Pour toute l'histoire ancienne de la visagéité humaine, on peut affirmer que les hommes n'ont pas leur visage pour eux-mêmes, mais pour les autres. Le mot grec pour désigner le visage humain, prosopon, est celui qui exprime le plus clairement cet état de fait : il désigne ce que l'on apporte à la vision des autres ; un visage ne se présente d'abord qu'au regard de l'autre ; mais en tant que visage humain, il a simultanément la capacité de rencontrer ce qui est vu par sa propre vision en retour — et celui-ci, bien-sûr, dans un premier temps, ne se voit pas soi-même, mais voit exclusivement, pour sa part, le visage de son vis-à-vis. L'imbrication réciproque de la vue et de la contrevue est donc totalement ancrée dans le visage, mais on n'y trouve rien qui indique une tournure autoréflexive. Si l'ont fait abstraction des reflets précaires sur la surface de l'eau immobile, qui ont toujours été possibles, la rencontre des visages humains par eux-mêmes, à travers les image dans le miroir, constitue un ajout très tardif à la réalité interfaciale primaire. Ce serait cependant exiger l'inconcevable des hommes du XXe siècle, qui ont tapissé leurs appartements de miroirs, que de leur demander de prendre conscience de ce que signifie le fait que, jusqu'à une période récente, la quasi-totalité de l'espèce humaine était composée d'individus qui , de toute leur vie, n'ont jamais pu voir leur visage, sauf dans des situations d'exception, caractérisées par une extrême rareté. Les premiers miroirs sont typiquement des outils du début de l'ère des axes ; jsuque dans les temps modernes, ils demeurent des objets entourés de mystère entre les mains d'une petit nombre de privilégiés ; ils font aussi bientôt partie de l'inventaire physique et métaphorique de ceux qui parlaient du bien rare que constitue la connaissance de soi.

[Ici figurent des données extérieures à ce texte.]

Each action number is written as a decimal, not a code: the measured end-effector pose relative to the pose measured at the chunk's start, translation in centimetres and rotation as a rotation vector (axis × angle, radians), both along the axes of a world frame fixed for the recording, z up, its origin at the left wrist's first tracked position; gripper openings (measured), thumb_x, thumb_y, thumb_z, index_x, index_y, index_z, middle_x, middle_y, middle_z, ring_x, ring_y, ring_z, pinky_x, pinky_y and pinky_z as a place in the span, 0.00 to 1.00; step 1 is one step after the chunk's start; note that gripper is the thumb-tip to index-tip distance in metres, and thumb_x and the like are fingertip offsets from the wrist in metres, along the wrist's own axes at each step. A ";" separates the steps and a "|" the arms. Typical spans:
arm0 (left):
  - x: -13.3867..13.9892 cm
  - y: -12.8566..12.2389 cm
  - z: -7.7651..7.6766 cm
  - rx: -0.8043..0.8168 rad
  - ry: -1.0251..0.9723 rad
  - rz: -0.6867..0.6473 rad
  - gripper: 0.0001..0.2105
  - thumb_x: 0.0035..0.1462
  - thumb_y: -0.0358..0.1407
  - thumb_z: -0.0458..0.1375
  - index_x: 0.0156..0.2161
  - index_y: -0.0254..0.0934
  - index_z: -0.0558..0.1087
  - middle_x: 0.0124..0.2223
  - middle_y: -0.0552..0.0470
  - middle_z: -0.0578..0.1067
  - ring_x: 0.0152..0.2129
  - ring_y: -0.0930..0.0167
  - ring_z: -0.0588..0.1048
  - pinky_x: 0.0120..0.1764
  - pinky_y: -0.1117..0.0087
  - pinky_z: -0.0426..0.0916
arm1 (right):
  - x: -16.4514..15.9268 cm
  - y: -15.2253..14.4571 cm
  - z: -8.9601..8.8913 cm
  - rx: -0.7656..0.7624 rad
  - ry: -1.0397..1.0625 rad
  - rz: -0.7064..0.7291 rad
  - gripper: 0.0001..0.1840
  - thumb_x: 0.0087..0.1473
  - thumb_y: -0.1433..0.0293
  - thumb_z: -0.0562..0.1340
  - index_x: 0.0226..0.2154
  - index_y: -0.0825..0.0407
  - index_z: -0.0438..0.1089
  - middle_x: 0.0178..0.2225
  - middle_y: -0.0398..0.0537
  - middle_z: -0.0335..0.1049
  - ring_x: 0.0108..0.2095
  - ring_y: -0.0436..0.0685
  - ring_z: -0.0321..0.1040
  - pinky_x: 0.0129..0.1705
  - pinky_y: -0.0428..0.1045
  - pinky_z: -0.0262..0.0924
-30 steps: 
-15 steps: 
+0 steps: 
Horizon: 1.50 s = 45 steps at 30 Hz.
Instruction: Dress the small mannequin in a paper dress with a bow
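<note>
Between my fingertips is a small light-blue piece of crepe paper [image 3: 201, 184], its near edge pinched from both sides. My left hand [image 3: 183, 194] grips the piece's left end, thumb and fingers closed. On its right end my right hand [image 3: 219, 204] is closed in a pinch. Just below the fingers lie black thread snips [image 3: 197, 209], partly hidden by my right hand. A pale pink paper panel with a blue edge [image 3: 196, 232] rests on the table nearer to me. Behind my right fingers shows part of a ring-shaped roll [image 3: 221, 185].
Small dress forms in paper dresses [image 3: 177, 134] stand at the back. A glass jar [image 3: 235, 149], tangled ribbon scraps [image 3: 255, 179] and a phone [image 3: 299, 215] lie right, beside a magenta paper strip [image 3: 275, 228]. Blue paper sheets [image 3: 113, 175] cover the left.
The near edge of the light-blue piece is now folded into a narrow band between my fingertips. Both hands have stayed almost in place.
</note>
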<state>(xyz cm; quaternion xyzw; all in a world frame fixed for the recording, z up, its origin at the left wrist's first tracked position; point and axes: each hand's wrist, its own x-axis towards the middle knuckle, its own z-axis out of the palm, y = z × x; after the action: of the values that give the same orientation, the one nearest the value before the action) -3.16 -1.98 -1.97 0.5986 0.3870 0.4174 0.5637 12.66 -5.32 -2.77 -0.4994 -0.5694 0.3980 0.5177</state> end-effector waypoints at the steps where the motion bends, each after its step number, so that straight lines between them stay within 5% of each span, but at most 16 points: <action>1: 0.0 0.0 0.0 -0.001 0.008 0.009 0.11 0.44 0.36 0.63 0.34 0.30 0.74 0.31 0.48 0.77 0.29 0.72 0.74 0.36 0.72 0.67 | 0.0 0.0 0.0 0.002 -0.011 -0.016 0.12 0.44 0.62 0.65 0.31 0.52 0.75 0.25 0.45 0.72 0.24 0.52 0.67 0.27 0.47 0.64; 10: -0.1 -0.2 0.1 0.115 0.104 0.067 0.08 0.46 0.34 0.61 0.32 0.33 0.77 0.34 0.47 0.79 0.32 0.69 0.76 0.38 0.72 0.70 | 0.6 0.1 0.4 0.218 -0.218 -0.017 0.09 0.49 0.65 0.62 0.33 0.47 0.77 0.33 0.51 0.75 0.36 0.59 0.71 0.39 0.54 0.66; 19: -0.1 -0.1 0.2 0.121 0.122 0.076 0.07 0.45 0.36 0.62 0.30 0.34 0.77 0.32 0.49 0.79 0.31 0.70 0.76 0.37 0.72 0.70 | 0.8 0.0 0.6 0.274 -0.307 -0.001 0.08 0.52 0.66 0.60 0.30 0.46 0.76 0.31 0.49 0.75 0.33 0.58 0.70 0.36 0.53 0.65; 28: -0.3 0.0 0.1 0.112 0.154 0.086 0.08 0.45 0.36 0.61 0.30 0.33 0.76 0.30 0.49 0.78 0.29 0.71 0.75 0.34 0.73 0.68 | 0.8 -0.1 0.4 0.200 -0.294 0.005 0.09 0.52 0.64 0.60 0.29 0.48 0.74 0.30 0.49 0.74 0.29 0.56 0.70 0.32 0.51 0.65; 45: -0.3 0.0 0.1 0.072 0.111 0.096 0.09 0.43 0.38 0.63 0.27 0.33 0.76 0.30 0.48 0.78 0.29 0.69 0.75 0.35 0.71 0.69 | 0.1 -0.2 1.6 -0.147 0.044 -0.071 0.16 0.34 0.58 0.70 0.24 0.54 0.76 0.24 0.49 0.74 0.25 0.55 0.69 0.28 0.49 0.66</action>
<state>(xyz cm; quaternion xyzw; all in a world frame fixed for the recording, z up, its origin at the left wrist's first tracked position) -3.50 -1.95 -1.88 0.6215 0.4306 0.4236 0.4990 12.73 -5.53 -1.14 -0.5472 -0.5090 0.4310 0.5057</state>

Cet extrait n'est pas vraiment représentatif du style et de la rhétorique de Sloterdijk beaucoup plus centrés sur le rapport entre la construction historique de l'homme et les textes philosophiques de ceux qui ont essayé de détaillés les rapports humains et le fondement de l'interaction sociale. Cependant, il y a ces moments discursifs où Sloterdijk arrive à effectuer une synthèse et clarifier de façon fulgurante en posant comme une évidence le rapport entre un présupposé anthropologique, sa profondeur au regard de l'évolution de l'espèce et la briéveté relative de notre conception actuelle du monde. Ce sont autant ces éclairs que les argumentations patientes qui font tout l'attrait et l'accessibilité d'une pensée prend du temps à lire et à méditer sans pour autant s'essouffler et le lecteur au passage.